Dataset content section start

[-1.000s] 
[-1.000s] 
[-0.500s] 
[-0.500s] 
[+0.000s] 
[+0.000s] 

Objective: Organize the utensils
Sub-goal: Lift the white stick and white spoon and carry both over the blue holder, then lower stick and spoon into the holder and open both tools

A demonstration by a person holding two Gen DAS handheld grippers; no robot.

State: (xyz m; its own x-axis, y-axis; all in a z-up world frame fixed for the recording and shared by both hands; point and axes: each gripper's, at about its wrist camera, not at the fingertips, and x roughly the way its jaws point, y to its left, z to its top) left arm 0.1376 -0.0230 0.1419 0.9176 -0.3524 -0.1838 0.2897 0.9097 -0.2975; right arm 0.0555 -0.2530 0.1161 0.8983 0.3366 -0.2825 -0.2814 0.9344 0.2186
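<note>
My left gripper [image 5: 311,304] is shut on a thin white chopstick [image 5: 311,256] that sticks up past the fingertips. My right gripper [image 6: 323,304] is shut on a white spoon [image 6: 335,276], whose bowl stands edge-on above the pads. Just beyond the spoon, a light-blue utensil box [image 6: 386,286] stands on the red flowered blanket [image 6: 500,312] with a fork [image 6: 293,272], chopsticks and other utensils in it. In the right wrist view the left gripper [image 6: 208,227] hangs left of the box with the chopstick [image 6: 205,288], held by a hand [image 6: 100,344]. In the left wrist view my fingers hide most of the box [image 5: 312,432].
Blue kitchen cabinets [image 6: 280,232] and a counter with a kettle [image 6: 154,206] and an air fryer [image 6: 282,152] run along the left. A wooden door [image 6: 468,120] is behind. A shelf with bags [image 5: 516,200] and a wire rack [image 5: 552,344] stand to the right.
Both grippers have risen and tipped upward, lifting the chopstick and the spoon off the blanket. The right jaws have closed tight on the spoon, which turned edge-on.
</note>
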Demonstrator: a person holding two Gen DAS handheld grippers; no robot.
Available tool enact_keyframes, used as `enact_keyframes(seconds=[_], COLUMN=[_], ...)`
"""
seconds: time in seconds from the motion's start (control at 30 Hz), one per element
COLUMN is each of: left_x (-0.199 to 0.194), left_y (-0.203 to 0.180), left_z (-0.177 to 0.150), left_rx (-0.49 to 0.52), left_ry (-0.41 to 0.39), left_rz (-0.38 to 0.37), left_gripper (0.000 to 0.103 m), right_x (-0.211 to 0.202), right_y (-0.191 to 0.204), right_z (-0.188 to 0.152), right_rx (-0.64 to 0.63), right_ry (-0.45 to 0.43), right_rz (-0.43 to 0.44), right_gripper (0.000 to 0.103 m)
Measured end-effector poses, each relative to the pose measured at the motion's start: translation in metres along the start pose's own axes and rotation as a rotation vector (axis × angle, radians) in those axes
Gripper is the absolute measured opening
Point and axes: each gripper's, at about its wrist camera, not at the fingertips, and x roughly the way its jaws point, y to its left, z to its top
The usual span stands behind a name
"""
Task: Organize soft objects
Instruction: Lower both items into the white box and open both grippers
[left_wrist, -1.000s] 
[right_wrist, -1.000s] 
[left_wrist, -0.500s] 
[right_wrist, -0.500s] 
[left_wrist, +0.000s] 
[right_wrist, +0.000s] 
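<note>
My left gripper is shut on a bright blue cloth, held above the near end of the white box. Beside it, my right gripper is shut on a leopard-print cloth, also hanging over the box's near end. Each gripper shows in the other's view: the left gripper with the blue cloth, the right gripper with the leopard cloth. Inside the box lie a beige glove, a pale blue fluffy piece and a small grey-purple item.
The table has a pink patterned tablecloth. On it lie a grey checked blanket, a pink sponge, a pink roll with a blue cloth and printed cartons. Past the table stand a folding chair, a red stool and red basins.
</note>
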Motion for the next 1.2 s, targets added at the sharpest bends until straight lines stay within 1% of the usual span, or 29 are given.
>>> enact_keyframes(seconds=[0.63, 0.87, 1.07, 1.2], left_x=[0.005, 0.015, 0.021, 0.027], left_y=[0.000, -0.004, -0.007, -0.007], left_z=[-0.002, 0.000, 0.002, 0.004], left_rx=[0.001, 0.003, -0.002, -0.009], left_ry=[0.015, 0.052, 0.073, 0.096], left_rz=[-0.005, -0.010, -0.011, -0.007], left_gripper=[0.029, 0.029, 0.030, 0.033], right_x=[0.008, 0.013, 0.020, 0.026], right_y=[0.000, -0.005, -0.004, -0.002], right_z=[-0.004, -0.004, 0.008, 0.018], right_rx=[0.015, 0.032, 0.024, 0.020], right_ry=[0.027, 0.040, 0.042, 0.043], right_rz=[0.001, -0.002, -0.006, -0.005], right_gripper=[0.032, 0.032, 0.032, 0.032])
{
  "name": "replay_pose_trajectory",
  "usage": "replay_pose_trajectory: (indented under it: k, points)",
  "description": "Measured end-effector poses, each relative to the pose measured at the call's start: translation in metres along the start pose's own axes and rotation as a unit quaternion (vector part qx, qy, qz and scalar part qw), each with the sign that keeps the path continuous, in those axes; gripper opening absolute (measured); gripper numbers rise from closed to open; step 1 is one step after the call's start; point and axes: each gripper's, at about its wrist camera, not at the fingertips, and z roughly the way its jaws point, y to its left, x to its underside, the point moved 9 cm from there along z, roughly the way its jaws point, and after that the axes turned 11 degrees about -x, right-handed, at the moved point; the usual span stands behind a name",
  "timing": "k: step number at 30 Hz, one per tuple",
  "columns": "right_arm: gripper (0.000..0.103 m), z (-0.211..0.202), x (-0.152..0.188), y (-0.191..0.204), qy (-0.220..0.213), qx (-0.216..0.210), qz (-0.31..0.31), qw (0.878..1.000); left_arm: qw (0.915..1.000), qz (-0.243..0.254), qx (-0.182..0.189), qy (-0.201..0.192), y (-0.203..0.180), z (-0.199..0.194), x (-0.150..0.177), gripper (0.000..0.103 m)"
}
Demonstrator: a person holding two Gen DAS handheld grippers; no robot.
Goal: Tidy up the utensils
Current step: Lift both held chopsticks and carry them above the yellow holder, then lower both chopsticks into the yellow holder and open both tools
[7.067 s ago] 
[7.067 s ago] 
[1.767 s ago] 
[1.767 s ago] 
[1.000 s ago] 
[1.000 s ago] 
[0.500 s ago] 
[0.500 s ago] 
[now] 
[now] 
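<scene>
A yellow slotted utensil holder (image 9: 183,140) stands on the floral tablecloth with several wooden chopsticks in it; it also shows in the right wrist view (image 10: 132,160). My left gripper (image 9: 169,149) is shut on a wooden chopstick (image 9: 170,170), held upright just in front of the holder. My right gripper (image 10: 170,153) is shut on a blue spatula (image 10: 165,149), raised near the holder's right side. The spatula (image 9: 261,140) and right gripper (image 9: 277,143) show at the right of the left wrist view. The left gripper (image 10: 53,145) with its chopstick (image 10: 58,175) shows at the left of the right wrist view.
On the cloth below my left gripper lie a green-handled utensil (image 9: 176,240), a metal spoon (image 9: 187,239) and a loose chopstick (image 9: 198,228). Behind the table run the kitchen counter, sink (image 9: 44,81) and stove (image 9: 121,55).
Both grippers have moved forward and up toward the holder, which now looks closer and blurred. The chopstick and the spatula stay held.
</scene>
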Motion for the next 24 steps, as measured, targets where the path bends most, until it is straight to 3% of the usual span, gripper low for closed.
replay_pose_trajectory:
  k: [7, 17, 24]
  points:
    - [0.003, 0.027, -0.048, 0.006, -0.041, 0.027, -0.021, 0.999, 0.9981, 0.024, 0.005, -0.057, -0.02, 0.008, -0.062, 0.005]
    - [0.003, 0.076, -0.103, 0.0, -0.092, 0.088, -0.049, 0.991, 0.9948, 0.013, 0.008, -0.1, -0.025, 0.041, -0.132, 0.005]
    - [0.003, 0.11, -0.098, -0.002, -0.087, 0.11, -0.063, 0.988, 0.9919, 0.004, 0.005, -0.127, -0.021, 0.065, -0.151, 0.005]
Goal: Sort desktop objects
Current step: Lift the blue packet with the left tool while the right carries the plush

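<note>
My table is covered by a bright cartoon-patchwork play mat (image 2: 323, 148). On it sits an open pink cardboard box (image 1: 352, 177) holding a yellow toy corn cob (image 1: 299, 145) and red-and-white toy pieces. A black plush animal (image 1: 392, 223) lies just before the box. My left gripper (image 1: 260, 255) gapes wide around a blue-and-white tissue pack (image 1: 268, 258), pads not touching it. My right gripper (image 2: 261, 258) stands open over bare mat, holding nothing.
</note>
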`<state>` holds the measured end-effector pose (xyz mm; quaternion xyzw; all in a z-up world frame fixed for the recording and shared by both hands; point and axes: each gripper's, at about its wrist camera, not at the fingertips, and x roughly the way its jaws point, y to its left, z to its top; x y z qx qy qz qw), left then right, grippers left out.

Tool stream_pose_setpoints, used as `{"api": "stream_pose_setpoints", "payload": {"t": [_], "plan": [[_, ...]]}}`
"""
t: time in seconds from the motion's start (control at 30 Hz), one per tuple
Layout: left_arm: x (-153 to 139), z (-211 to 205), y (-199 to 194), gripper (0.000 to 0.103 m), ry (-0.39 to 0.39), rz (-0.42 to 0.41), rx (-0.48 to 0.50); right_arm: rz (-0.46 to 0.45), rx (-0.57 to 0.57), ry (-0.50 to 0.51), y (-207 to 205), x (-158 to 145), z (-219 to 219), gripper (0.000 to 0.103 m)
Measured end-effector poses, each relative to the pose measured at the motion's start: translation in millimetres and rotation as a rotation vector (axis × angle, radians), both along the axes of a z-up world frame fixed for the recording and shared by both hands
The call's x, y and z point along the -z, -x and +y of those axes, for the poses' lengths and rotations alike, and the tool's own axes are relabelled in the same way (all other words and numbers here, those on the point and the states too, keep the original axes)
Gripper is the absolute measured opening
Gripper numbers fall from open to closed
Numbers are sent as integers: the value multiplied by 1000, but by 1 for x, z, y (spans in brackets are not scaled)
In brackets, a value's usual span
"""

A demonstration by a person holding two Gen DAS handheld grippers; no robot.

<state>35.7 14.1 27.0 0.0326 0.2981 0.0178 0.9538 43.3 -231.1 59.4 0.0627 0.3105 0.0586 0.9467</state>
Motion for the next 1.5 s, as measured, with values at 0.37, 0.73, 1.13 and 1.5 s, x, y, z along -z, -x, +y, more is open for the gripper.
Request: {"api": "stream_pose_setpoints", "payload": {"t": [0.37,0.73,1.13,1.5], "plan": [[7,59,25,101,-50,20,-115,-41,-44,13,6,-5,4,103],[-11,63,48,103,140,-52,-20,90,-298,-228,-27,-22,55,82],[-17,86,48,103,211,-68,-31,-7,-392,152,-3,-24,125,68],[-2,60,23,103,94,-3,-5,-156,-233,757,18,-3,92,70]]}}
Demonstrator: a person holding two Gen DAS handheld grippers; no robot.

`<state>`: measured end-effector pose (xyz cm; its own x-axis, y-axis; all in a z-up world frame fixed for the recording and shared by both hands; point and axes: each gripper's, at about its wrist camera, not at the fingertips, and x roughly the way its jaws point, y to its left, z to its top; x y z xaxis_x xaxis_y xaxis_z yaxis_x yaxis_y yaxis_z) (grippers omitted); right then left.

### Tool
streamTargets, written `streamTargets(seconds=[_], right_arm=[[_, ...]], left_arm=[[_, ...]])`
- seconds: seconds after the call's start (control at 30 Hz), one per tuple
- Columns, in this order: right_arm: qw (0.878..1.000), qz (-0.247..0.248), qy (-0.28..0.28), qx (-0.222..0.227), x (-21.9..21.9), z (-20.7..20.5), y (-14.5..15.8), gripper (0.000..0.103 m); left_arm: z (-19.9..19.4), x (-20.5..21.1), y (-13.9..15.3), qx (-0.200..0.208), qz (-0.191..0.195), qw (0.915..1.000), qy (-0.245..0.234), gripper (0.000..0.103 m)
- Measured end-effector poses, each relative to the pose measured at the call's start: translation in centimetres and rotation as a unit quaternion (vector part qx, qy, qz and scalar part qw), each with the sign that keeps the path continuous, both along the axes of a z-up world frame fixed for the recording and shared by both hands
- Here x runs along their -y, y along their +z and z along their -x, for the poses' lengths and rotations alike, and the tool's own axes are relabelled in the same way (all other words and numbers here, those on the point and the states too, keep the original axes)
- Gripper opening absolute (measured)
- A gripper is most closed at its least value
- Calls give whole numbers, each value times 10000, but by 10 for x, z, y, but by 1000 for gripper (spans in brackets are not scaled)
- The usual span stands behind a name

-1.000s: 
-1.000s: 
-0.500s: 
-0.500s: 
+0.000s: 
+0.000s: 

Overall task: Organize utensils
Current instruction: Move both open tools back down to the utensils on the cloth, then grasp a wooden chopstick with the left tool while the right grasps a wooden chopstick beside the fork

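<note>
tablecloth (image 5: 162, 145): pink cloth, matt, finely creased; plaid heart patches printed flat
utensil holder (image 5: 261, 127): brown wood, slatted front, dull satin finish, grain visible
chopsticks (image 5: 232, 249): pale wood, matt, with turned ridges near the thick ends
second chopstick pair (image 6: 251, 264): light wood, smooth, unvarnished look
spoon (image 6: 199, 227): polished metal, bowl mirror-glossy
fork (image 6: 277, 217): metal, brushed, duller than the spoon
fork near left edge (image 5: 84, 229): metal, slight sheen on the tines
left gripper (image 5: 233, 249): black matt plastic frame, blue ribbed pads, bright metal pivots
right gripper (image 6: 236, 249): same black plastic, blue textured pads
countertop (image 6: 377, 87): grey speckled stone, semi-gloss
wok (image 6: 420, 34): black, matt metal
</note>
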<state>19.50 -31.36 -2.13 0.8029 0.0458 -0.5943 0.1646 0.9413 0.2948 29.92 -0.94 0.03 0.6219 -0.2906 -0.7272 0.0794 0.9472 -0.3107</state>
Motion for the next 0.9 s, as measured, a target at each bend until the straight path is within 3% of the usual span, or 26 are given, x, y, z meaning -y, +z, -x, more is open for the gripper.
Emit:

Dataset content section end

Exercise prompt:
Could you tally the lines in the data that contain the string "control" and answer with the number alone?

Result of the task:
3